The old man entered the office of von Monaco, the most important neurologist in Zurich, which was already in great disarray. He suffered from mobility problems, experienced visual hallucinations for years, and had difficulty finding the exact words he wanted to say. He was 70 years old and had four consecutive medical problems. I was tired. However, the reason for taking him for consultation was new. He hadn’t seen her for weeks. For practical purposes, I saw nothing, absolutely nothing; but he thought so,
First, having rendered his occipital cortex dysfunctional for the first few days after the injury, he “thought he was in a deep pit or cellar”; But, later, he began to get used to hallucinations, and no matter how hard family, friends and doctors insisted him to show that he was completely blind, he said that he was not; He in no way; he He may have been “old, numb and feeble”, but he was not blind, And he believed in this till the grave.

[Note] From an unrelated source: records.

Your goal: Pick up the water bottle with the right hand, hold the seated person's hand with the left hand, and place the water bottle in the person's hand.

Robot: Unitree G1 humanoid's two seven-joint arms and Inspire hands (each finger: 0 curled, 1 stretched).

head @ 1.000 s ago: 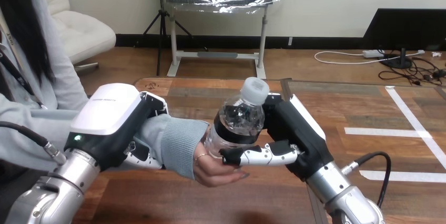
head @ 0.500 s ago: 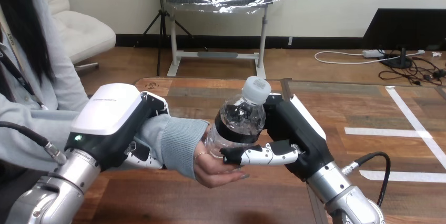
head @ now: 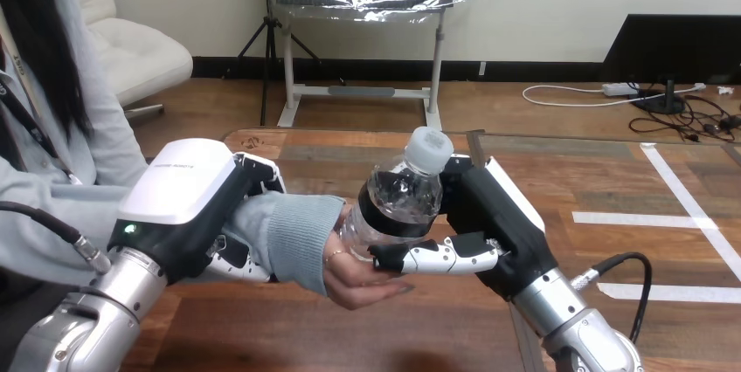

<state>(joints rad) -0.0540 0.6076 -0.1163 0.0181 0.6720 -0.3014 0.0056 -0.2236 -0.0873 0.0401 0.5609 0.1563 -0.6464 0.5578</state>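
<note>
**A:** The left hand [head: 188,193], what is it doing?

**B:** Its fingers are wrapped round the person's wrist [head: 293,237], just behind the grey cuff. The white shell sits on top and the fingers show beneath the sleeve. It steadies the arm above the table [head: 306,337].

**A:** And the person's hand [head: 354,285]?

**B:** It is palm up and loosely cupped, right under the base of the water bottle [head: 398,202]. The base appears to touch the palm, though I can't tell whether it rests its weight there.

**A:** The bottle itself?

**B:** It is off the table, leaning with its cap toward the right. The right hand [head: 489,215] grips it from the right side, thumb [head: 432,257] across the front low down and fingers round the back.

**A:** So which step is this?

**B:** The last, I'd judge: the hand-over. The pick-up and the wrist hold look done, and the bottle is not yet released.

**A:** What does the next move call for?

**B:** Settle the base fully into the palm and let the person's fingers close. Then ease the right hand's fingers open and draw it off rightward without dragging the bottle along.
</note>
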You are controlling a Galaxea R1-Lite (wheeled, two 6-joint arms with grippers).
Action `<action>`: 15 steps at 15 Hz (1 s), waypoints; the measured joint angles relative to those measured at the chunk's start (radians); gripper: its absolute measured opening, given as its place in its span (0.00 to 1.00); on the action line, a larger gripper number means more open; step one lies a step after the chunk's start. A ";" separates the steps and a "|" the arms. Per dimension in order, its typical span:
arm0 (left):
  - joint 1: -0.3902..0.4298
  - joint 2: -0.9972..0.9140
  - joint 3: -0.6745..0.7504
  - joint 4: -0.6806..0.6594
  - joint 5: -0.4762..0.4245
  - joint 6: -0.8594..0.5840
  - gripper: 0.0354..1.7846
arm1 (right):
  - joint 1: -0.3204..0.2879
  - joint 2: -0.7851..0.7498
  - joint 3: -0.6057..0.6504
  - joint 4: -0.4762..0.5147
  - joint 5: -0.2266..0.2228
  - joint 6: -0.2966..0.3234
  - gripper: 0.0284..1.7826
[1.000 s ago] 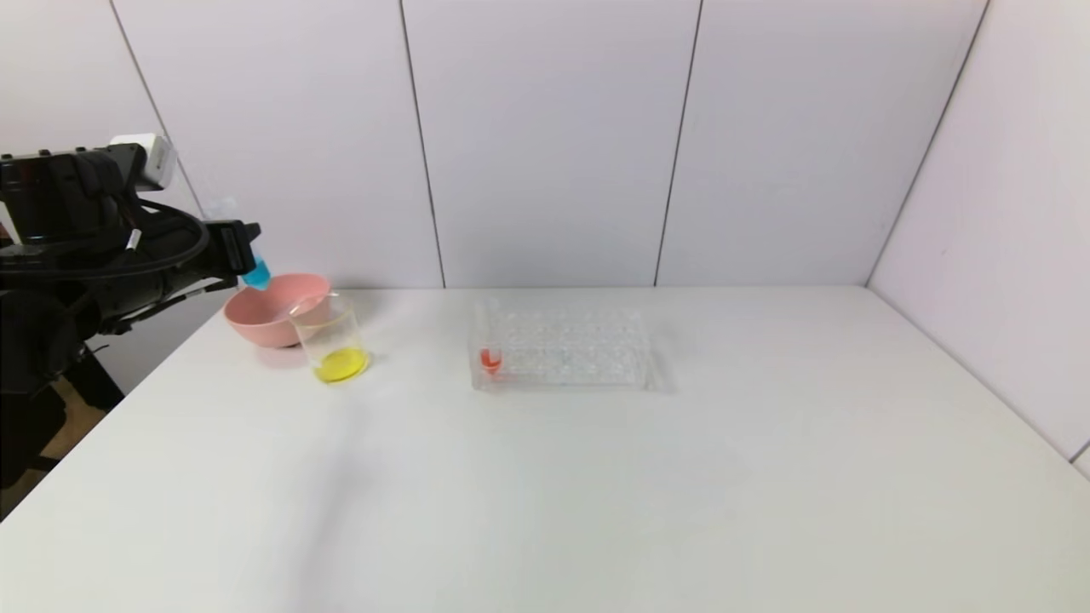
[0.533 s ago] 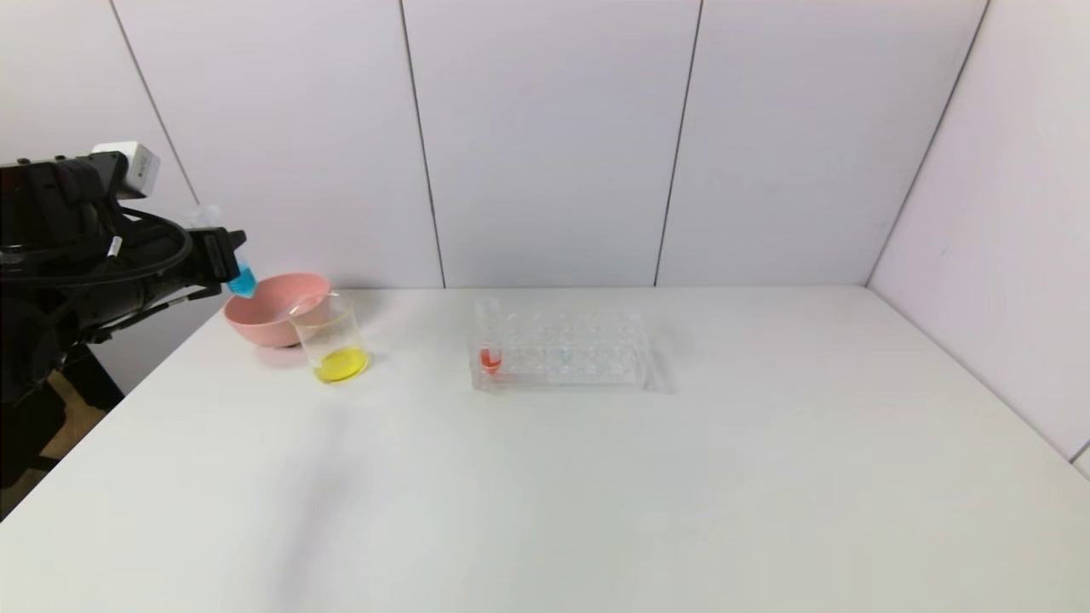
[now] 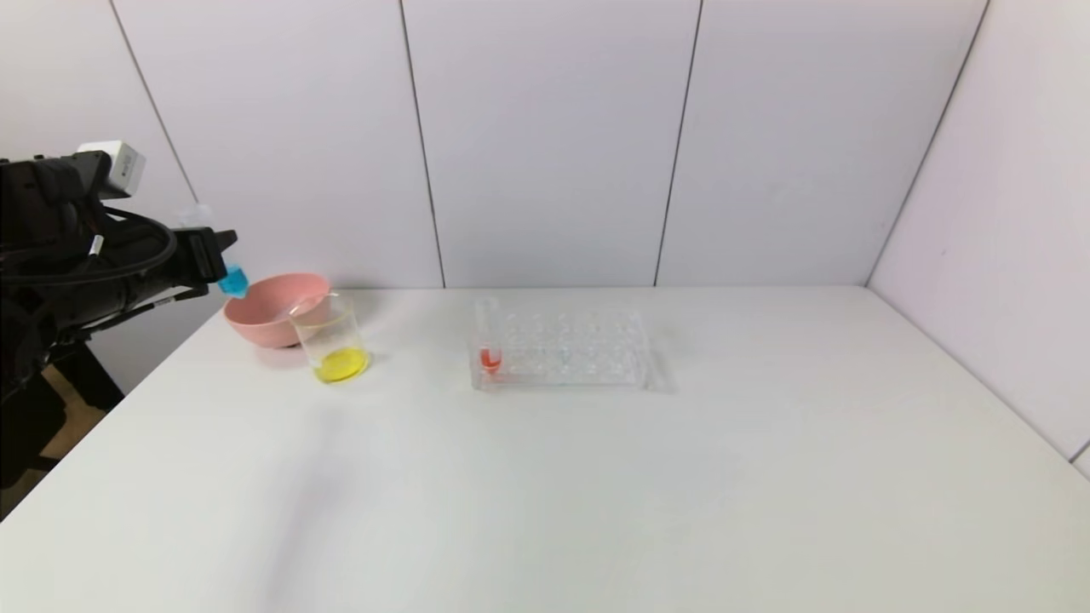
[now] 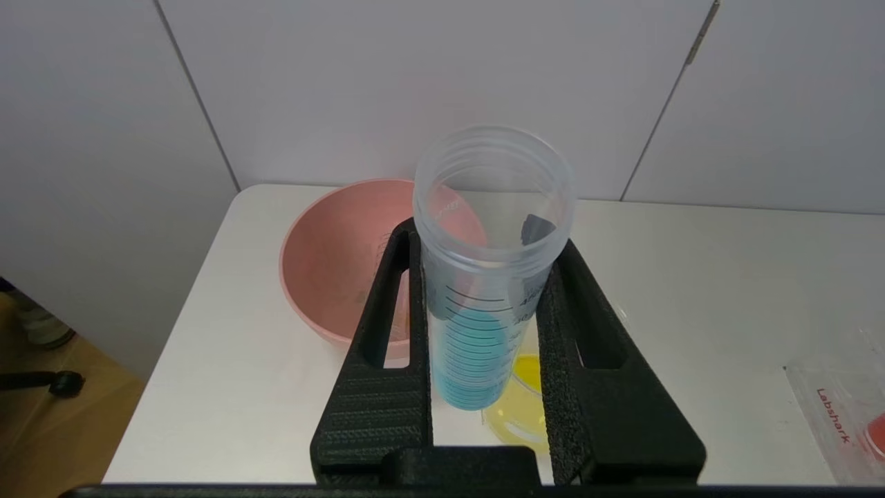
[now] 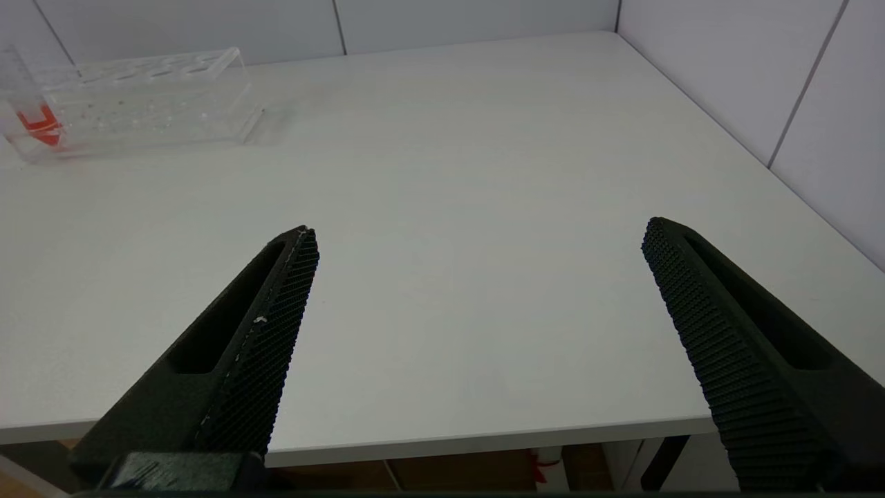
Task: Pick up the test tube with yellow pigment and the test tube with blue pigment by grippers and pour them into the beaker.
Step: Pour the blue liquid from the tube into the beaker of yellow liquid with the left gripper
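1. Nearest the robot, the right gripper hangs over the near edge of the white table with its fingers spread wide and nothing between them; it looks parked.
2. Further in, on the left side, the beaker stands on the table with yellow liquid pooled in its bottom, so the yellow pour appears done. No test tube with yellow pigment is to be seen.
3. Just behind and touching the beaker sits the pink bowl. To the right, well apart, the clear tube rack holds one red-liquid tube in its left end.
4. The left gripper is clamped on the test tube with blue pigment, held aloft at the table's far left edge, beside the bowl's rim and left of the beaker. The tube is roughly upright, mouth up, blue liquid in its lower part.
5. The step in hand seems to be the blue pour. Next the tube must be carried right until its mouth is above the beaker, not the bowl, then tipped slowly so the blue runs in.
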 joint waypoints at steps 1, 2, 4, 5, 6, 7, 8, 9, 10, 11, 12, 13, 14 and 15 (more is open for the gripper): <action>0.003 0.001 -0.007 0.001 -0.010 0.001 0.24 | 0.000 0.000 0.000 0.000 0.000 0.000 0.96; 0.006 0.006 -0.016 0.003 -0.018 0.002 0.24 | 0.000 0.000 0.000 0.000 0.000 0.000 0.96; 0.025 0.019 -0.024 0.009 -0.069 0.005 0.24 | 0.000 0.000 0.000 0.000 0.000 0.000 0.96; 0.042 0.025 -0.029 0.012 -0.106 0.016 0.24 | 0.000 0.000 0.000 0.000 0.000 0.000 0.96; 0.061 0.031 -0.048 0.026 -0.140 0.040 0.24 | 0.000 0.000 0.000 0.000 0.000 0.000 0.96; 0.088 0.038 -0.078 0.054 -0.175 0.081 0.24 | 0.000 0.000 0.000 0.000 0.000 0.000 0.96; 0.119 0.042 -0.107 0.105 -0.223 0.129 0.24 | 0.000 0.000 0.000 0.000 0.000 0.000 0.96; 0.151 0.046 -0.143 0.167 -0.281 0.187 0.24 | 0.000 0.000 0.000 0.000 0.000 0.000 0.96; 0.179 0.053 -0.179 0.220 -0.330 0.243 0.24 | 0.000 0.000 0.000 0.000 0.000 0.000 0.96; 0.205 0.063 -0.218 0.267 -0.368 0.299 0.24 | 0.000 0.000 0.000 0.000 0.000 0.000 0.96; 0.227 0.075 -0.253 0.310 -0.402 0.360 0.24 | 0.000 0.000 0.000 0.000 0.000 0.000 0.96; 0.240 0.086 -0.273 0.333 -0.424 0.398 0.24 | 0.000 0.000 0.000 0.000 0.000 0.000 0.96; 0.248 0.101 -0.301 0.345 -0.449 0.432 0.24 | 0.000 0.000 0.000 0.000 0.000 0.000 0.96; 0.251 0.121 -0.335 0.362 -0.481 0.477 0.24 | 0.000 0.000 0.000 0.000 0.000 0.000 0.96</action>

Who are you going to believe: me or your own eyes?
That case, along with the other three that Monaco collected in an 1885 article, is considered the first historical description of Anton syndrome: anosognosia, a characteristic complication of cortical blindness in which the patient denies the lost vision. Furthermore, a complication for which “pretends to look and tries to behave and walk normally Even though it is clear that there is visual impairment.”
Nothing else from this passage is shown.